Your objective
The response is to be the full listing, set down exactly.

____

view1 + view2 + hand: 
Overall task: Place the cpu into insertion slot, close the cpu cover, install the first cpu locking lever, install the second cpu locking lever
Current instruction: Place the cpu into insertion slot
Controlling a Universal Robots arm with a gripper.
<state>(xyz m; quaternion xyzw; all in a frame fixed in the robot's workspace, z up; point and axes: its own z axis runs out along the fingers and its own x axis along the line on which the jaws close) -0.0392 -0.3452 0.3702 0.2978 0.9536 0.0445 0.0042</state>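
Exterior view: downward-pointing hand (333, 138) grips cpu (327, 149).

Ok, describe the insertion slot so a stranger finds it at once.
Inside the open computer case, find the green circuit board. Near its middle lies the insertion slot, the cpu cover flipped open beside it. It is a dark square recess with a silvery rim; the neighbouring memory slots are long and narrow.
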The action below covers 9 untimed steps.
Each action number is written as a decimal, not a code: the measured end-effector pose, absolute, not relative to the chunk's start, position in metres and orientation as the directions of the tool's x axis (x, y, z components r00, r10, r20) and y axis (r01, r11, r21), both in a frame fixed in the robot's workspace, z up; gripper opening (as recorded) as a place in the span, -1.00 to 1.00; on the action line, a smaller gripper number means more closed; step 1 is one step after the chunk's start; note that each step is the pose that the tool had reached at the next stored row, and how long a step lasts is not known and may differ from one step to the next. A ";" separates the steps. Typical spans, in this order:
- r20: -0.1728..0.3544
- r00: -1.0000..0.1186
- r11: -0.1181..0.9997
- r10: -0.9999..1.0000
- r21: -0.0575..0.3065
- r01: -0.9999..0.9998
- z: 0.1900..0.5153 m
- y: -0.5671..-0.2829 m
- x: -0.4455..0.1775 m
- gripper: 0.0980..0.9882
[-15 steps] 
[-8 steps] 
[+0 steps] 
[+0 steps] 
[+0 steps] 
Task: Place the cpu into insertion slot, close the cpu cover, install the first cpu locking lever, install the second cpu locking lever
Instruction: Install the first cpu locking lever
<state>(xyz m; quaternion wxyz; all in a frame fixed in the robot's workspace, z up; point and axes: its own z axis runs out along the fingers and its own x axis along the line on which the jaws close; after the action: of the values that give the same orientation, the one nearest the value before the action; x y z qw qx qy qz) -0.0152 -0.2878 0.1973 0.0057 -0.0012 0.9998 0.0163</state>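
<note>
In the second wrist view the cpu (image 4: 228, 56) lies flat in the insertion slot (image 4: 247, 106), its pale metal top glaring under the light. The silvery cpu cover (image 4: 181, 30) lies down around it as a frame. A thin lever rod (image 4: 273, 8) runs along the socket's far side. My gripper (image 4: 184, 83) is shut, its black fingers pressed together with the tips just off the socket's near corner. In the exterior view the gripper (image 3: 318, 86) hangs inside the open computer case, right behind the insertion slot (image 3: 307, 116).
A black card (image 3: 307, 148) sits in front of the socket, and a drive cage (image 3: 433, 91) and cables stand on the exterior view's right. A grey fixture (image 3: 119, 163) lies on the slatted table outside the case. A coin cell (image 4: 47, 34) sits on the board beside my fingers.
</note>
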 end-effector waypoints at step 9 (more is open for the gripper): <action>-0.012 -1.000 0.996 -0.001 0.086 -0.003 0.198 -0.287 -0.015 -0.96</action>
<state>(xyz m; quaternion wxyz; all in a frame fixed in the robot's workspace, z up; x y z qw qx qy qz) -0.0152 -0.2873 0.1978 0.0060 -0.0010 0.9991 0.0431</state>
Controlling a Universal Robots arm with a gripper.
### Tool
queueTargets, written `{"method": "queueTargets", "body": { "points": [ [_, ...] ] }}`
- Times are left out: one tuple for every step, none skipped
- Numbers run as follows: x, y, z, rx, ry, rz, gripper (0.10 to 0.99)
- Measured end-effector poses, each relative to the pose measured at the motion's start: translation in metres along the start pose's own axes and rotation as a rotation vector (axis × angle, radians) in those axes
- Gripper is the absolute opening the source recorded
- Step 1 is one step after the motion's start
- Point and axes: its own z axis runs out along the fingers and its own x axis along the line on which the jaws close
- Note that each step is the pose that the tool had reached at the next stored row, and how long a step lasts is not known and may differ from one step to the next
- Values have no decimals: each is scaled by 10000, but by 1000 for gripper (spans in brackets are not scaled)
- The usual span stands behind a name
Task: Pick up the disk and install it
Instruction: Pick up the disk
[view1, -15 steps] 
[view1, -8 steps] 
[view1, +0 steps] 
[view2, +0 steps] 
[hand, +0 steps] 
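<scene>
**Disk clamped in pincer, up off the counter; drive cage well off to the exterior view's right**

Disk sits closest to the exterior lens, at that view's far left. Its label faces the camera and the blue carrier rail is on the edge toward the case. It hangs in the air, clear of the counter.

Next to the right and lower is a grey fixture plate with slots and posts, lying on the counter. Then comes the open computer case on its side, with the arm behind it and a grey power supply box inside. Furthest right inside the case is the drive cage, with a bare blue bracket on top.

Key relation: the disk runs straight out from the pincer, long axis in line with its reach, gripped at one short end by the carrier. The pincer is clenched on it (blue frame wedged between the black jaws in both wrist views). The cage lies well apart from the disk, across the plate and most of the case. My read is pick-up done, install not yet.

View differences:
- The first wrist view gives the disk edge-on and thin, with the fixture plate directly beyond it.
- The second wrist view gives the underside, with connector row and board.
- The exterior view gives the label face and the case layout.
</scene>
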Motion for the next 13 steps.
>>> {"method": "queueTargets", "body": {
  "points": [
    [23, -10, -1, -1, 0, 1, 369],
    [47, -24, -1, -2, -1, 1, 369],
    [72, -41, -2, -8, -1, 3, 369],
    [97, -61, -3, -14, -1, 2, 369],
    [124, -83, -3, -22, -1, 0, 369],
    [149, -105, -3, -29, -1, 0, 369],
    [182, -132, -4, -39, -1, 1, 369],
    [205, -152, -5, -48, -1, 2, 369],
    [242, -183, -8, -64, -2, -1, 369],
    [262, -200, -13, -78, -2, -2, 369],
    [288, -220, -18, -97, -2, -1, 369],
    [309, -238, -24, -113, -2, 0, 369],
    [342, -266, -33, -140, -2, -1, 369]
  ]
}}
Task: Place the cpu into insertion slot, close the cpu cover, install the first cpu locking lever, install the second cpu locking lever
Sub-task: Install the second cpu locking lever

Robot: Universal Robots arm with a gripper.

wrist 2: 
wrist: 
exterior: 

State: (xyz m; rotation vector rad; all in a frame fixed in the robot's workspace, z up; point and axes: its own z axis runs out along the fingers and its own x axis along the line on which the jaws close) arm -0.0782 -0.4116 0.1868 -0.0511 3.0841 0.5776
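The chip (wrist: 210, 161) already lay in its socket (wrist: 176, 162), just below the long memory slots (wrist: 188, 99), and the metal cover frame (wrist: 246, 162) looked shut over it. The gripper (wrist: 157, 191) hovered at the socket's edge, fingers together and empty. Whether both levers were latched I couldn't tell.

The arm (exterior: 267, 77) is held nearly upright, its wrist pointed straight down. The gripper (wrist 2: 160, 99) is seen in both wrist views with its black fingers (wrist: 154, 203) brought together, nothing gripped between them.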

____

Task response
view1 + view2 + hand: 
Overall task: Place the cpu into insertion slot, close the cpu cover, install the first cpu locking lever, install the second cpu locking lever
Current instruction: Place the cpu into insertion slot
Controlling a Universal Robots arm with a gripper.
<state>(xyz m; quaternion xyzw; all in a frame fixed in the robot's workspace, z up; point and axes: its own z axis runs out along the fingers and its own x axis along the line on which the jaws close) -0.0392 -0.3452 0.3702 0.2978 0.9536 0.0445 0.0042</state>
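Exterior view: downward-pointing hand (333, 138) grips cpu (327, 149).

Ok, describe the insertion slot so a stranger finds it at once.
Inside the open computer case, find the green circuit board. Near its middle lies the insertion slot, the cpu cover flipped open beside it. It is a dark square recess with a silvery rim; the neighbouring memory slots are long and narrow.
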The action below covers 9 untimed steps.
Each action number is written as a decimal, not a code: the measured end-effector pose, absolute, not relative to the chunk's start, position in metres and orientation as the directions of the tool's x axis (x, y, z components r00, r10, r20) and y axis (r01, r11, r21), both in a frame fixed in the robot's workspace, z up; gripper opening (as recorded) as a place in the span, -1.00 to 1.00; on the action line, a smaller gripper number means more closed; step 1 is one step after the chunk's start; note that each step is the pose that the tool had reached at the next stored row, and how long a step lasts is not known and may differ from one step to the next. A ";" separates the steps. Typical spans, in this order:
- r20: -0.1728..0.3544
- r00: -1.0000..0.1186
- r11: -0.1181..0.9997
- r10: -0.9999..1.0000
- r21: -0.0575..0.3065
- r01: -0.9999..0.9998
- z: 0.1900..0.5153 m
- y: -0.5671..-0.2829 m
- x: -0.4455..0.1775 m
- gripper: 0.0980..0.9882
[-15 steps] 
[-8 steps] 
[+0 steps] 
[+0 steps] 
[+0 steps] 
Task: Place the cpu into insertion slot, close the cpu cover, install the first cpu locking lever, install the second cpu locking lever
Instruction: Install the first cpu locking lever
<state>(xyz m; quaternion wxyz; all in a frame fixed in the robot's workspace, z up; point and axes: its own z axis runs out along the fingers and its own x axis along the line on which the jaws close; after the action: of the values that give the same orientation, the one nearest the value before the action; x y z qw qx qy qz) -0.0152 -0.2878 0.1973 0.0057 -0.0012 0.9998 0.0163</state>
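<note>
In the second wrist view the cpu (image 4: 228, 56) lies flat in the insertion slot (image 4: 247, 106), its pale metal top glaring under the light. The silvery cpu cover (image 4: 181, 30) lies down around it as a frame. A thin lever rod (image 4: 273, 8) runs along the socket's far side. My gripper (image 4: 184, 83) is shut, its black fingers pressed together with the tips just off the socket's near corner. In the exterior view the gripper (image 3: 318, 86) hangs inside the open computer case, right behind the insertion slot (image 3: 307, 116).
A black card (image 3: 307, 148) sits in front of the socket, and a drive cage (image 3: 433, 91) and cables stand on the exterior view's right. A grey fixture (image 3: 119, 163) lies on the slatted table outside the case. A coin cell (image 4: 47, 34) sits on the board beside my fingers.
</note>
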 end-effector waypoints at step 9 (more is open for the gripper): <action>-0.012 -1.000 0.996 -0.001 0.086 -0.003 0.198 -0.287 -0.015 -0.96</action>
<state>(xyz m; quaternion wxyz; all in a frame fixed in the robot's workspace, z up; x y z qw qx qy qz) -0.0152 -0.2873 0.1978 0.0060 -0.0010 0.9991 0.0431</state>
Controlling a Universal Robots arm with a gripper.
### Tool
queueTargets, written `{"method": "queueTargets", "body": { "points": [ [_, ...] ] }}`
- Times are left out: one tuple for every step, none skipped
- Numbers run as follows: x, y, z, rx, ry, rz, gripper (0.10 to 0.99)
- Measured end-effector poses, each relative to the pose measured at the motion's start: translation in metres along the start pose's own axes and rotation as a rotation vector (axis × angle, radians) in those axes
- Gripper is the absolute opening the source recorded
- Step 1 is one step after the motion's start
- Point and axes: its own z axis runs out along the fingers and its own x axis along the line on which the jaws close
- Note that each step is the pose that the tool had reached at the next stored row, and how long a step lasts is not known and may differ from one step to the next
- Values have no decimals: each is scaled by 10000, but by 1000 for gripper (spans in brackets are not scaled)
- The usual span stands behind a name
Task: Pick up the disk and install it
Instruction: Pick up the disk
[view1, -15 steps] 
[view1, -8 steps] 
[view1, +0 steps] 
[view2, +0 steps] 
[hand, +0 steps] 
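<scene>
**Disk clamped in pincer, up off the counter; drive cage well off to the exterior view's right**

Disk sits closest to the exterior lens, at that view's far left. Its label faces the camera and the blue carrier rail is on the edge toward the case. It hangs in the air, clear of the counter.

Next to the right and lower is a grey fixture plate with slots and posts, lying on the counter. Then comes the open computer case on its side, with the arm behind it and a grey power supply box inside. Furthest right inside the case is the drive cage, with a bare blue bracket on top.

Key relation: the disk runs straight out from the pincer, long axis in line with its reach, gripped at one short end by the carrier. The pincer is clenched on it (blue frame wedged between the black jaws in both wrist views). The cage lies well apart from the disk, across the plate and most of the case. My read is pick-up done, install not yet.

View differences:
- The first wrist view gives the disk edge-on and thin, with the fixture plate directly beyond it.
- The second wrist view gives the underside, with connector row and board.
- The exterior view gives the label face and the case layout.
</scene>
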Motion for the next 13 steps.
>>> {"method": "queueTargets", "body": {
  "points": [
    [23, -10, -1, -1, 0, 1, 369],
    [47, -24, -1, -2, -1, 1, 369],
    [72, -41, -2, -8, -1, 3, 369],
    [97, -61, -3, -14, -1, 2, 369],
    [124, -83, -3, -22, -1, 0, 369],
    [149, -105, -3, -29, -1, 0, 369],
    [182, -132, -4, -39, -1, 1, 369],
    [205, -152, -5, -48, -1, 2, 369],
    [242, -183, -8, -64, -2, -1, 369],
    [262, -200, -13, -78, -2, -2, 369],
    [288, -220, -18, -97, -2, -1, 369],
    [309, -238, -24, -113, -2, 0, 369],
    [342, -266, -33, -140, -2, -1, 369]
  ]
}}
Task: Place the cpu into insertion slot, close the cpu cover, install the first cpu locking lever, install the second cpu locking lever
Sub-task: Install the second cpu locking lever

Robot: Universal Robots arm with a gripper.

wrist 2: 
wrist: 
exterior: 

State: (xyz m; rotation vector rad; all in a frame fixed in the robot's workspace, z up; point and axes: its own z axis runs out along the fingers and its own x axis along the line on which the jaws close) arm -0.0782 -0.4116 0.1868 -0.0511 3.0841 0.5776
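The chip (wrist: 210, 161) already lay in its socket (wrist: 176, 162), just below the long memory slots (wrist: 188, 99), and the metal cover frame (wrist: 246, 162) looked shut over it. The gripper (wrist: 157, 191) hovered at the socket's edge, fingers together and empty. Whether both levers were latched I couldn't tell.

The arm (exterior: 267, 77) is held nearly upright, its wrist pointed straight down. The gripper (wrist 2: 160, 99) is seen in both wrist views with its black fingers (wrist: 154, 203) brought together, nothing gripped between them.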

Nothing else belongs in this answer.